SALEM, Mass. (WBZ NewsRadio) — A classic Easter treat has a Massachusetts connection. The founder of Harbor Sweets in Salem is the grandson of the man credited with making chocolate Easter bunnies popular in the U.S.
“When Robert Strohecker came to America in the late 1800s, he brought [the] chocolate bunny with him,” which earned him the title of the “father” of the chocolate Easter bunny business, said Harbor Sweets Senior Sales Manager Laura Silvestro.
In 1890, Strohecker made “a five-foot tall chocolate rabbit that he put in the window of a department store for everyone to see” in Reading, Pennsylvania, said Marketing Manager Erin Clarke. “He decided to create a rabbit with a surprise in every bite.”
Decades later, his grandson Ben Strohecker set out to make “the best chocolates in the world, regardless of cost" from his kitchen in Marblehead, and shortly after Harbor Sweets officially began in a waterfront brick factory in Salem in 1973.

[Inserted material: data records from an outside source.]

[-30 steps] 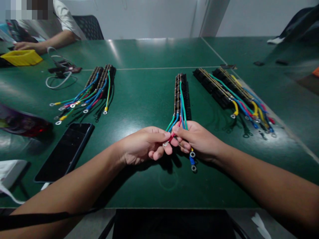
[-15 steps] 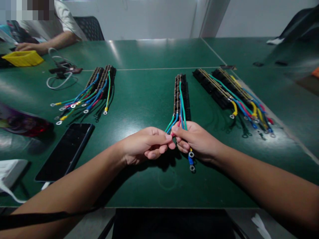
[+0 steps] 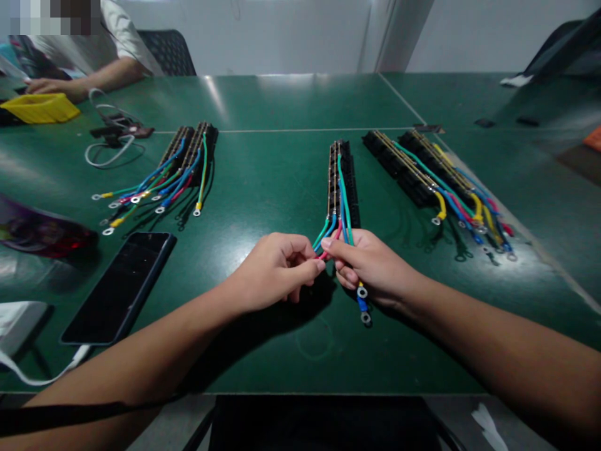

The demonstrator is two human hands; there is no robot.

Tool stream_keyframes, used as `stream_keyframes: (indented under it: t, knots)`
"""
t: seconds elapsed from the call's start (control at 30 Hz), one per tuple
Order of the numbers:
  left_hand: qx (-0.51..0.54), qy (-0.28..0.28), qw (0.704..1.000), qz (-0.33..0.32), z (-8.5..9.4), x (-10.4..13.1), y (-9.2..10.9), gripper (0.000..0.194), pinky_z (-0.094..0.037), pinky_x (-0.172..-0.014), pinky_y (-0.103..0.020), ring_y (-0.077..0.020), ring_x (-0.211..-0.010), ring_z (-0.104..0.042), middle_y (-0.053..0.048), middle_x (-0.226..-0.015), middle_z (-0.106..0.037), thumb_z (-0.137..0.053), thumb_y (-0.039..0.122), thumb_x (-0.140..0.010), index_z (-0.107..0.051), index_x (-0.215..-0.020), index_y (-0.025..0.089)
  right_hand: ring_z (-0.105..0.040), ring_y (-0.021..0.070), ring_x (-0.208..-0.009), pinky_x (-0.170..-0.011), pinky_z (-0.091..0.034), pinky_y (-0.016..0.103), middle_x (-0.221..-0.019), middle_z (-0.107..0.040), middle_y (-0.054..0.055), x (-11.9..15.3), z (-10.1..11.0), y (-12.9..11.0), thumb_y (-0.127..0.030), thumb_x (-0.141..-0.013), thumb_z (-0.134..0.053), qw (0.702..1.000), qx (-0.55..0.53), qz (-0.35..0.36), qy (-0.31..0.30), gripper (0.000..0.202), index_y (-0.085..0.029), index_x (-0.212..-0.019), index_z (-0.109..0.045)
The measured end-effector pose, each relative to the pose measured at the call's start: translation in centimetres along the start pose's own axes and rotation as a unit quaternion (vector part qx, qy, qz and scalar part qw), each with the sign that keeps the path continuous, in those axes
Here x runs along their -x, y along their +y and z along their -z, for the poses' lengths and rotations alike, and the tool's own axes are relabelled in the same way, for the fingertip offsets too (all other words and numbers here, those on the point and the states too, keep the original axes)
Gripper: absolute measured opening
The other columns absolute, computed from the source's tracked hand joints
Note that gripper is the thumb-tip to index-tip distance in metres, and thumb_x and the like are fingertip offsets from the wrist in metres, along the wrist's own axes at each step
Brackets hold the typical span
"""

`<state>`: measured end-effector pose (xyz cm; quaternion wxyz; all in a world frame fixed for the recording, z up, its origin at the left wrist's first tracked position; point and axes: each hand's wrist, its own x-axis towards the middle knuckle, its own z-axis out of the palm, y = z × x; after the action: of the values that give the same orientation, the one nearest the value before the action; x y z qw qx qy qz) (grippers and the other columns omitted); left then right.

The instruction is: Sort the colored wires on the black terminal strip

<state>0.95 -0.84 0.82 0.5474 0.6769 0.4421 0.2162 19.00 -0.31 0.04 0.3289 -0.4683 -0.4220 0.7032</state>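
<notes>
A black block strip [image 3: 353,188] with brass-coloured bars lies lengthwise in front of me, its coloured wires running toward me. My left hand [image 3: 277,269] pinches a red wire [image 3: 322,255] between thumb and curled fingers, beside the green and blue wires [image 3: 321,238] on that side. My right hand [image 3: 378,263] is closed around the green wire [image 3: 346,210] and a blue one next to it. Below its fingers hang ring terminals [image 3: 365,317] with yellow and blue sleeves. The end of the red wire is hidden by my fingers.
Two similar wired strips [image 3: 203,150] lie at left, two more [image 3: 399,169] at right. A phone [image 3: 119,288] on a white cable, a bottle [image 3: 42,232] and a white charger [image 3: 19,326] stand left. Across the table, a person's arm [image 3: 113,75] rests near a yellow container [image 3: 44,109].
My left hand has rolled over, its fingers now curled above the thumb at the red wire. My right hand keeps its grip almost unmoved. The strips stay in place.
</notes>
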Motion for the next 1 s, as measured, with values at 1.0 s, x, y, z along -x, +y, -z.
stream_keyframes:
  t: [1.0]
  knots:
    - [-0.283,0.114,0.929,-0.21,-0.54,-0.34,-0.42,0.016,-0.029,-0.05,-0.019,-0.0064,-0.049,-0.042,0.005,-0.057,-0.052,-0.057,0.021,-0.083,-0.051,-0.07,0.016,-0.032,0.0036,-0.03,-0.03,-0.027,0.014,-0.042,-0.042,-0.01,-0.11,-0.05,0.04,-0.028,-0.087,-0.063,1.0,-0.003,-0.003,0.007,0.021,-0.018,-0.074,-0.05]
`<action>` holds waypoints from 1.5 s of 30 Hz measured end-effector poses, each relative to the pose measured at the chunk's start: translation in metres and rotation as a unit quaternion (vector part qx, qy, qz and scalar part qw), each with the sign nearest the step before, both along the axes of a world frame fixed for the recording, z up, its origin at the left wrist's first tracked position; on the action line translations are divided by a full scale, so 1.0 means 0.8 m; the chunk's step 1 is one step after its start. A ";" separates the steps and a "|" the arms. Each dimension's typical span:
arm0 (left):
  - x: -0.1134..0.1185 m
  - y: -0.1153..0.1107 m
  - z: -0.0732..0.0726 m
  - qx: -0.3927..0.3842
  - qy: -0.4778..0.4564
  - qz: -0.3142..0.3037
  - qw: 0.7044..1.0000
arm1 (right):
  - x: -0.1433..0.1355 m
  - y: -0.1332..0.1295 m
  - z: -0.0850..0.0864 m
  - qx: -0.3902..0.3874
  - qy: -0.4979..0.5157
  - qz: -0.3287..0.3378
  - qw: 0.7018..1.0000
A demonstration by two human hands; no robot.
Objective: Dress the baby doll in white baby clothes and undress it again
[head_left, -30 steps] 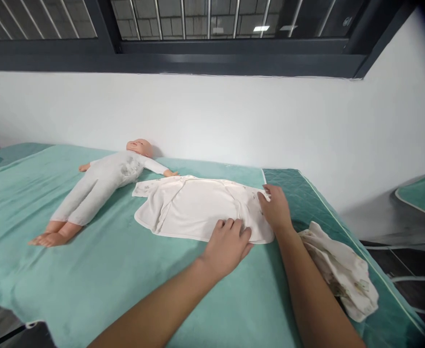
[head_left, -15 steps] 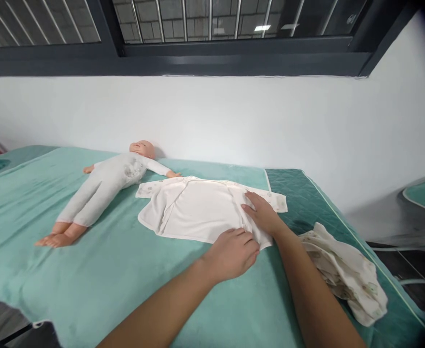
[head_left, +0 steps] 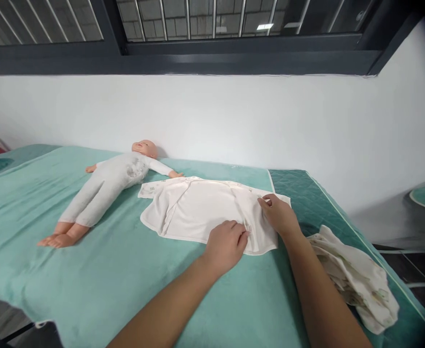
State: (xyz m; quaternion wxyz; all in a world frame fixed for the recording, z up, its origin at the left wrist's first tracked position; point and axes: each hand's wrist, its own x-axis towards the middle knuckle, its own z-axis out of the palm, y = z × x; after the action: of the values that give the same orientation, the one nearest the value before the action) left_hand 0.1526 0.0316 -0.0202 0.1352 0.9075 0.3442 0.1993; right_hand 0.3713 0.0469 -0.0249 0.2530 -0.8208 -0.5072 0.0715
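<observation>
A white long-sleeved baby shirt (head_left: 201, 208) lies spread on the green bed cover, its sleeves stretched to both sides. My left hand (head_left: 227, 244) rests on its lower part with the fingers curled and the fingertips closed near a fold in the front panel. Higher up, by the right sleeve, my right hand (head_left: 279, 213) pinches the cloth between thumb and fingers. To the left a baby doll (head_left: 107, 181) in a white body lies on its back, one hand close to the shirt's left sleeve.
Crumpled printed white cloth (head_left: 357, 275) lies by my right forearm, near the bed's right edge. The green bed cover (head_left: 125, 290) extends beneath everything. Behind it rise a white wall (head_left: 212, 121) and a dark window frame (head_left: 234, 63) with bars.
My left hand has shifted slightly left, off the shirt's lower right corner, which now lies flatter. My right hand has moved right, from flat on the shirt to a pinch near the sleeve.
</observation>
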 end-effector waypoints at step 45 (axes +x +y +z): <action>-0.009 0.002 -0.011 -0.029 -0.024 -0.138 0.990 | -0.094 0.071 0.005 -0.003 -0.229 0.124 0.965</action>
State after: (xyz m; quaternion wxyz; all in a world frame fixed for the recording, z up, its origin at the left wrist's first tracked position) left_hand 0.1455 0.0330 -0.0291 0.1962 0.9369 0.2179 0.1903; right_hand 0.2959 0.1034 -0.0212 0.1169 -0.7464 -0.6494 -0.0863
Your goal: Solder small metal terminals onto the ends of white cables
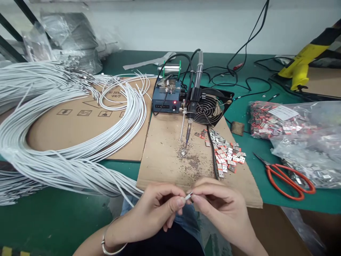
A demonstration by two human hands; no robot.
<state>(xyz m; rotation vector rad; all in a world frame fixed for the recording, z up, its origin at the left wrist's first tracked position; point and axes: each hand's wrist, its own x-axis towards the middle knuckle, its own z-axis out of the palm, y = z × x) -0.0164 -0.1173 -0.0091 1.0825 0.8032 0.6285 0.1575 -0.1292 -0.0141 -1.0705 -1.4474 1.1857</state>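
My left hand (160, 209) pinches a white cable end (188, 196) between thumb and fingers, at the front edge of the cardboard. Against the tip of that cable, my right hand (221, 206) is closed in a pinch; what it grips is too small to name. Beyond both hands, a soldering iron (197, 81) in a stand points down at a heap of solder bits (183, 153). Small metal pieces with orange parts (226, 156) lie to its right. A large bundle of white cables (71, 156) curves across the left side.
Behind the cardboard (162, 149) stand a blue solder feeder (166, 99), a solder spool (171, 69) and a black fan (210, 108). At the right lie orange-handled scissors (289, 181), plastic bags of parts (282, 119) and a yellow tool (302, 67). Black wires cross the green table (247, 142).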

The company is women-led today and employs around 100 people. Their most important focus is “celebrating the sweetest moments in life with our loyal customers.”
And now, Harbor Sweets' chocolate bunnies are closer to five inches, not five feet, tall, and they are still hand-made.
The flavors vary from dark and milk chocolate to white chocolate, and some Easter bunnies have pecans, almonds, or caramel in them.
The shop has typically sold around two thousand chocolate bunnies every Easter season. And after that holiday is over, it's onto the next: Mother's Day.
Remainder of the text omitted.